Fidel Castro veröffentlicht seine Memoiren, sein Bruder Raul kündigt ein bisschen Marktwirtschaft an. Doch die Castro-Brüder wollen keine Wende – sondern Machterhalt.

Zumindest optisch hat sich in Kuba etwas verändert: Raul Castro, der sonst stets im grünen Kampfanzug auftritt, zeigte sich in Anzug und Krawatte den zum Jubeln abkommandierten Massen. Fidel Castro hingegen, seit seinem Rücktritt auf Raten meist im Pyjama oder Jogginganzug zu sehen, absolvierte gleich mehrere Auftritte in Uniform und behauptete, passend dazu, physisch wieder fit zu sein – schwer glaubhaft bei akutem Darmkrebs. Und um die Verwirrung vollkommen zu machen, kündigte Raul Castro marktwirtschaftliche Reformen an, die, westlichem Wunschdenken zufolge, die Rückkehr zum Kapitalismus beinhalten – oder wenigstens das behutsame Öffnen einer seit Jahrzehnten verschlossenen Tür.

Bei Licht betrachtet, hat sich wenig verändert in Kuba – trotz der Entlassung von 52 Dissidenten, die durch Vermittlung der katholischen Kirche und der spanischen Regierung nach Madrid ausfliegen konnten. Auch die Tatsache, dass die Kubaner in Zukunft Mini-Unternehmen gründen und Angestellte beschäftigen dürfen, ist nicht so sensationell, wie es auf den ersten Blick scheint. Alles schon da gewesen: Nach dem Massenexodus kubanischer Boat-People, die 1994 auf selbst gebastelten Flößen vor wirtschaftlicher Not und politischer Unterdrückung flohen, wurden zaghafte Reformen angekündigt: Die Öffnung privater Restaurants zum Beispiel sowie privater Bauernmärkte, die Obst, Gemüse und Fleisch zu horrenden Preisen verkauften.

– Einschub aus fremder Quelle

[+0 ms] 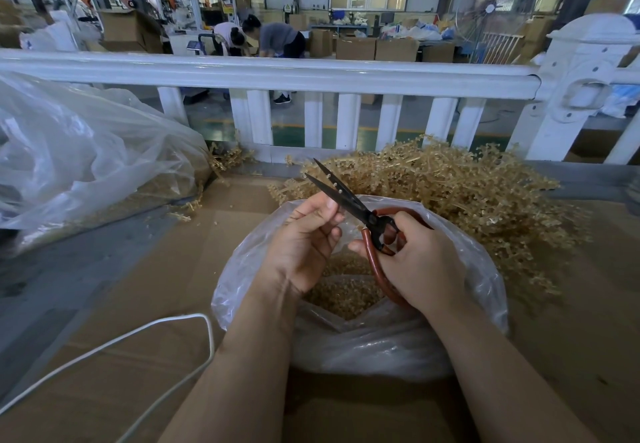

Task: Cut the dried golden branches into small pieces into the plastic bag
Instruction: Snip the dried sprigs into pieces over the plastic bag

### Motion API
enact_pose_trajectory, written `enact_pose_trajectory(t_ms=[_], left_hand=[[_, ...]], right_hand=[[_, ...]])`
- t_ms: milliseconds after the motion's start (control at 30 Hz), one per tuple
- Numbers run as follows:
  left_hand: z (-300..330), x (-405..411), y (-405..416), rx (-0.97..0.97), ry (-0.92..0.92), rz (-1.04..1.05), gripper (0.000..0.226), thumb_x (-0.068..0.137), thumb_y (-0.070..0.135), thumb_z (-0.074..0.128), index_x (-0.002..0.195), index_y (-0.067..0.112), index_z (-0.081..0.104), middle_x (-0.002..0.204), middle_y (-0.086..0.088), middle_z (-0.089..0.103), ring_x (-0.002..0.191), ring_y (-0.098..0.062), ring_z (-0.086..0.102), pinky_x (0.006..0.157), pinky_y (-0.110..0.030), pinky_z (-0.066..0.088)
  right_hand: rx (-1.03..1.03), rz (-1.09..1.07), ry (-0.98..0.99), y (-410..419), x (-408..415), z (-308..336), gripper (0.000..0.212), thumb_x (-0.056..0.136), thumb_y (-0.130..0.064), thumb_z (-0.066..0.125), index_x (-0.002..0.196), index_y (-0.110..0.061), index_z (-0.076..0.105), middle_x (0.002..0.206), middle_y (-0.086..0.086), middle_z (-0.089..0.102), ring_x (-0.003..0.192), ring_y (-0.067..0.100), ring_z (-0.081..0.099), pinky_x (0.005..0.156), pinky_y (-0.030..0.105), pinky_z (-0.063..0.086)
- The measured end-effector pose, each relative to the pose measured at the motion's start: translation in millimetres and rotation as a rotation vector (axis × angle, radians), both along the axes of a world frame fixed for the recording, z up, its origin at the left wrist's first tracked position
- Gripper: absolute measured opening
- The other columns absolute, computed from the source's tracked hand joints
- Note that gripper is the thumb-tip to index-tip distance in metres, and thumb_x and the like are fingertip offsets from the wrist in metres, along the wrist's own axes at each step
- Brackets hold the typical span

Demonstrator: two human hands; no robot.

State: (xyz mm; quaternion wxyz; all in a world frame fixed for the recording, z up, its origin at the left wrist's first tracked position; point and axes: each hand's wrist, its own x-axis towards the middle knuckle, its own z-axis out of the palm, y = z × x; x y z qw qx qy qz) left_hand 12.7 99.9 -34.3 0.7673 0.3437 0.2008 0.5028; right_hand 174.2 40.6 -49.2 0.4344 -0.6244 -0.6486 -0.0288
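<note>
Two hands over a cardboard-covered surface (138, 304) in a warehouse: right hand (420, 264) grips red-handled black scissors (349, 207), left hand (304, 238) curls loosely, whether pinching anything unclear.

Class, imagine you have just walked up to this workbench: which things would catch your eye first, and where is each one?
First, the black-bladed scissors with red handles, blades parted, held in the right hand over the open plastic bag at centre. The left hand is beside them with its fingers curled; whether it holds anything cannot be told. Behind the bag to the right sprawls a heap of golden branches, with a white railing beyond.
</note>
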Motion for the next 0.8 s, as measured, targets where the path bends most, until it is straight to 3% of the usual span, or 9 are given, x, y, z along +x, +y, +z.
enact_pose_trajectory(t_ms=[233,467,633,800], left_hand=[[0.8,0.0,0.2,0.040,0.016,0.037,0.009,0.077,0.008,0.065,0.083,0.014,0.066,0.068,0.005,0.065,0.061,-0.004,0.059,0.057,-0.014,0.047],[1.4,-0.8,0.6,0.266,0.111,0.175,0.007,0.082,0.010,0.067,0.083,0.015,0.062,0.072,0.001,0.062,0.066,-0.010,0.053,0.064,-0.024,0.041],[-0.9,-3.9,1.6,0.317,0.108,0.183,0.010,0.087,0.018,0.062,0.092,0.010,0.063,0.073,0.000,0.061,0.066,-0.012,0.051,0.065,-0.025,0.040],[-2.0,-6.6,3.6,0.303,0.107,0.172,0.013,0.082,0.011,0.065,0.093,0.004,0.063,0.073,0.000,0.060,0.066,-0.008,0.051,0.065,-0.020,0.042]], right_hand=[[0.028,-0.012,-0.036,0.1,0.5,-0.6,0.062,0.070,-0.084,0.052,0.082,-0.025,0.065,0.069,-0.015,0.065,0.065,0.004,0.061,0.059,0.024,0.052],[-0.013,-0.056,-0.052,0.6,1.9,-0.9,0.064,0.068,-0.085,0.051,0.075,-0.022,0.062,0.065,-0.014,0.063,0.061,0.004,0.058,0.054,0.018,0.046],[-0.041,-0.022,-0.025,0.1,2.7,0.5,0.071,0.067,-0.087,0.048,0.087,-0.023,0.069,0.069,-0.015,0.067,0.067,0.003,0.062,0.060,0.022,0.052],[-0.043,-0.006,-0.006,-1.4,1.4,2.9,0.064,0.065,-0.086,0.050,0.091,-0.031,0.067,0.071,-0.018,0.067,0.068,0.000,0.062,0.058,0.014,0.046]])
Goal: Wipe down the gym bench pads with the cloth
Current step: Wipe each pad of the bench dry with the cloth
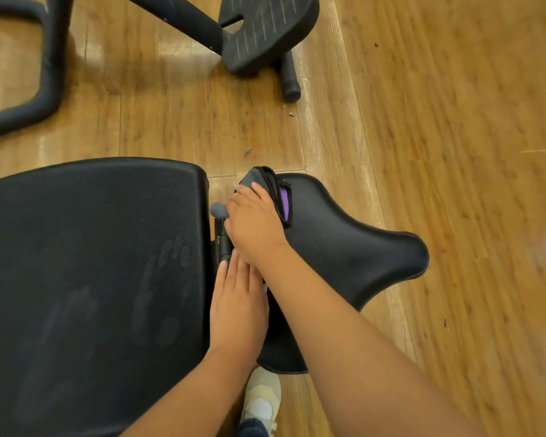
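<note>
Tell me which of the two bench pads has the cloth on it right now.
The smaller, curved seat pad on the right, where the right hand presses the cloth. The large back pad shows only smudgy handprints.

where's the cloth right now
In the head view, just right of centre, the cloth lies on the near-left edge of the smaller seat pad, pressed under the right hand, beside the gap to the large back pad.
</note>
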Demonstrator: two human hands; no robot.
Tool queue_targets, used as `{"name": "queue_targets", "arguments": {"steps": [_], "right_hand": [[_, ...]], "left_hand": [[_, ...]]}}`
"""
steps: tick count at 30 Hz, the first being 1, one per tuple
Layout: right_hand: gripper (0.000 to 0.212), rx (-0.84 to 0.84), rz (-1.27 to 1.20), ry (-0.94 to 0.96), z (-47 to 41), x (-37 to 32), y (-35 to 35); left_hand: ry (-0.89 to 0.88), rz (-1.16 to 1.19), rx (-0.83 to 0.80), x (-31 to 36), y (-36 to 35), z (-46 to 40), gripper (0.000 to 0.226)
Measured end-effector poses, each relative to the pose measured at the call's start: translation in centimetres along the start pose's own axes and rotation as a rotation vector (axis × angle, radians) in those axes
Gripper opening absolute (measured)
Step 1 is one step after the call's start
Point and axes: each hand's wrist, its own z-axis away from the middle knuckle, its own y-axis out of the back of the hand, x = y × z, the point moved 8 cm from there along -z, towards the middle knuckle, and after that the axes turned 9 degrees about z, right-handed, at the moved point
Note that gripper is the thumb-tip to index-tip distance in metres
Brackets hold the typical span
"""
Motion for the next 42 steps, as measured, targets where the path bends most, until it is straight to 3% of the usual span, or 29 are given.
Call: {"name": "queue_targets", "arguments": {"steps": [3, 8, 15, 21, 27, 34, 42], "right_hand": [[0.037, -0.033, -0.021, -0.013, 0.6, -0.2, -0.3], [0.047, -0.045, -0.037, 0.024, 3.2, -1.7, -0.6], [0.052, -0.08, 0.162, 0.026, 9.5, -4.0, -2.1], [0.054, -0.161, 0.093, 0.095, 16.2, -5.4, -4.1], [0.045, -0.156, 0.038, 0.154, 21.4, -5.2, -4.6], [0.058, -0.115, 0.141, 0.262, 26.9, -3.7, -5.4], [0.064, -0.188, 0.288, 0.421, 30.5, 2.7, -5.0]], "left_hand": [[-0.07, -0.054, 0.02, 0.7, 0.4, 0.0, 0.061], [0.008, 0.16, 0.073, -2.2, 0.5, 3.0, 0.052], [0.015, 0.262, 0.17, -4.4, 2.2, 7.2, 0.056], [-0.09, 0.162, 0.239, -2.0, 3.4, 4.0, 0.051], [-0.17, 0.067, 0.179, 1.4, 2.1, 1.2, 0.053], [-0.188, -0.009, 0.096, 1.8, 0.4, 1.1, 0.059], [-0.185, 0.019, 0.078, 1.8, 0.3, 1.2, 0.06]]}}
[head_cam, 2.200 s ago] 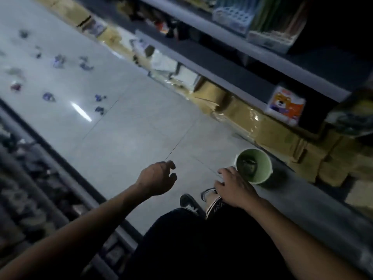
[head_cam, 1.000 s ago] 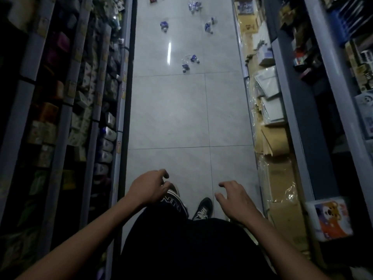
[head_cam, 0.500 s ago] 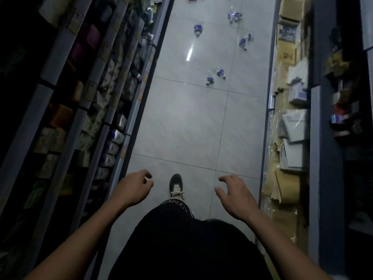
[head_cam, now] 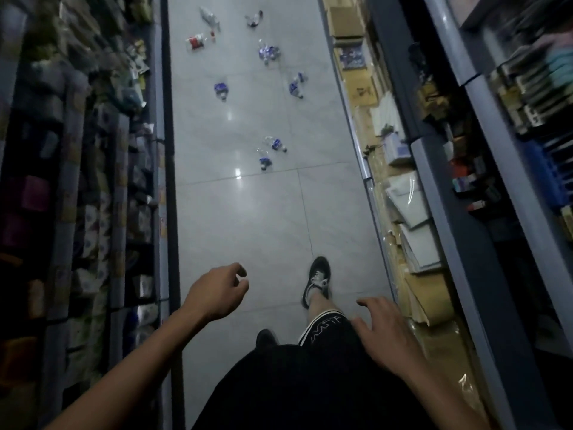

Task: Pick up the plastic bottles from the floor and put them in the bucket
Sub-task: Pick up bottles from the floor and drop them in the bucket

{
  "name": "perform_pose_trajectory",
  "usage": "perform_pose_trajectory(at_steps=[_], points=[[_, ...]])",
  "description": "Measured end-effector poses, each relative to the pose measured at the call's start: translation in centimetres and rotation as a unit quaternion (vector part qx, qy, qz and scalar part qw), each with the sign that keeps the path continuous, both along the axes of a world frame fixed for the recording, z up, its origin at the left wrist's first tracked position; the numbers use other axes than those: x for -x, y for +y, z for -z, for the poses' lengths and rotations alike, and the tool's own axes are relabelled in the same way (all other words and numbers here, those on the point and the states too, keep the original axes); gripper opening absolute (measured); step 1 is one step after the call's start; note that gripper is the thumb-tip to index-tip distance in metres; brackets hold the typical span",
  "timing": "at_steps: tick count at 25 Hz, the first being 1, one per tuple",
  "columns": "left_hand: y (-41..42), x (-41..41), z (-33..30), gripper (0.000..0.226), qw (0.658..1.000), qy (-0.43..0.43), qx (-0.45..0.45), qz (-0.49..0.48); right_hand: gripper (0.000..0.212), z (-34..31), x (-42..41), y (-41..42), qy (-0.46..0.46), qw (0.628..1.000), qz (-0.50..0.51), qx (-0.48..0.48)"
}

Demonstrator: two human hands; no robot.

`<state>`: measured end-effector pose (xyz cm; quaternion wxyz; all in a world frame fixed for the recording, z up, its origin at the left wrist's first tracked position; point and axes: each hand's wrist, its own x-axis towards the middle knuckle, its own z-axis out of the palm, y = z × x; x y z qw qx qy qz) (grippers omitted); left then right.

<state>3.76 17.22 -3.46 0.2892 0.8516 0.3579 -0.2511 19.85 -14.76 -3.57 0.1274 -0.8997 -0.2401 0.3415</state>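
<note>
Two hands hang empty before me: my left hand loosely curled, my right hand with fingers spread. From the left, packed shelves, then plastic bottles scattered on the floor well ahead, then cardboard boxes, contents hidden.

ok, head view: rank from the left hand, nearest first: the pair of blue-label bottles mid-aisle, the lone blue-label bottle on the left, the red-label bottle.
From the left hand:
1. Pair of blue-label bottles, mid-aisle, just beyond the tile seam.
2. Lone blue-label bottle, farther up, left side.
3. Red-label bottle, far end, left side.
</note>
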Motion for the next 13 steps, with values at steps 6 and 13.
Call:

Viele der paladares (Gaumen) genannten Restaurants verschwanden wieder von der Bildfläche, weil deren Besitzer nur Familienangehörige beschäftigen durften und, unabhängig vom Umsatz, exorbitante Steuern zahlen mussten. Nur wer gute Beziehungen zur Nomenklatura hat oder einen direkten Draht zu den Behörden, behauptet sich auf Kubas bürokratisch reguliertem, nur theoretisch freiem Markt.

Der nächste Reformschub verlief im Sande, als Raul Castro nach dem Rückzug seines Bruders ankündigte, brachliegendes Land dürfe von privaten Bauern bewirtschaftet werden und Kubaner, die es sich leisten können, dürften fortan in Devisenhotels übernachten. Derlei kosmetische Chirurgie macht die Kommandowirtschaft nicht erträglicher.

Hans Christoph Buch.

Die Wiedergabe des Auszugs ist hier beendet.